Community detection can be very useful for performing an exploratory analysis of data, and its usage transverses several domains, from statistics to computer science, biology or psychology. In every science, it is necessary to deal with empirical data, and one of the first classifications that one tries is to group the data according to some property that might manifest itself similarly inside the groups. Several algorithms and techniques have been devised to accomplish this partitioning (Fortunato, 2010), but in practice all are faced with situations where a good partitioning isn’t accomplished, and new methods have to be devised. Some methods are robust, and can be used effectively to classify groups with sets of data that are very heterogeneous.
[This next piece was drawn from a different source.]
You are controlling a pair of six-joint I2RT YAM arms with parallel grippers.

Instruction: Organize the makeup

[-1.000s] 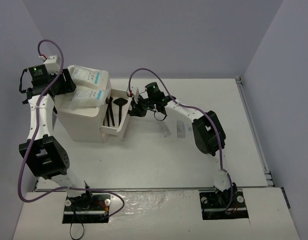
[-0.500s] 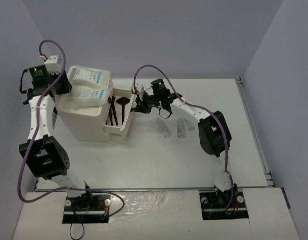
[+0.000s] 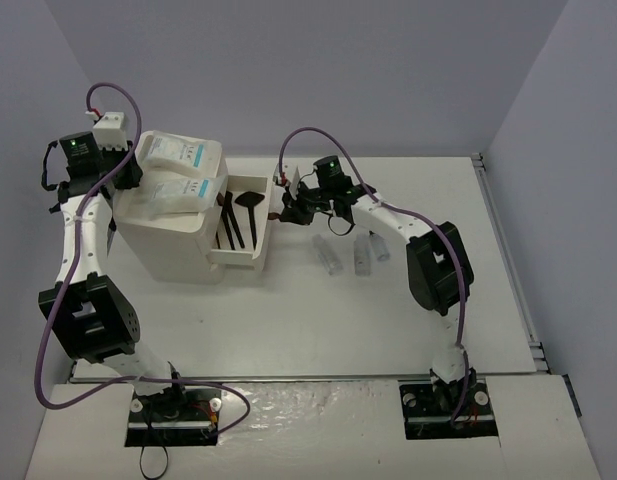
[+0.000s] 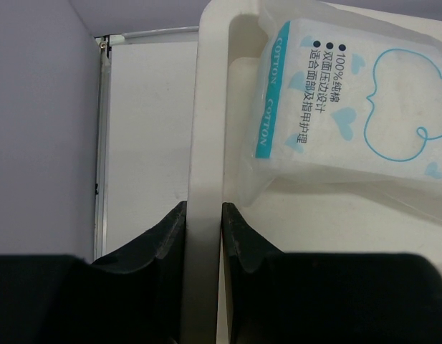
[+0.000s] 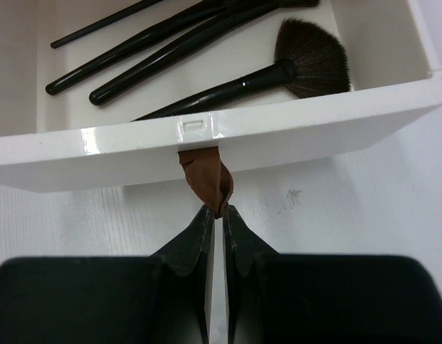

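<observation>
Brushes (image 5: 306, 61) (black-handled) lie in the drawer (image 5: 314, 122) just beyond the right tool (image 5: 218, 213).

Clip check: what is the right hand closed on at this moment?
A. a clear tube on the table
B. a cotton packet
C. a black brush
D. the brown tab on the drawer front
D: in the right wrist view the right hand pinches the tip of the brown tab hanging from the drawer front, while the brushes lie untouched inside it.
</observation>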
On the other hand, some are very specific to certain problems and need initial conditions that are particular to make its results appropriate (Shortreed, 2006).

The span of techniques and algorithms that tackle the problem of classification and identification of communities in graph representations of data has seen a great amount of interest and developments in the past few years. The field isn’t confined only to traditional methods like graph partitioning, hierarchical clustering, partitional clustering and spectral clustering. There is a new set of divisive methods based on modularity, dynamical algorithms, spectral algorithms, and based on statistical inference that populated this field with several possible approaches on how to obtain information about structure (mainly social, but not limited to) that can be organized in the form of a graph (Fortunato, 2010).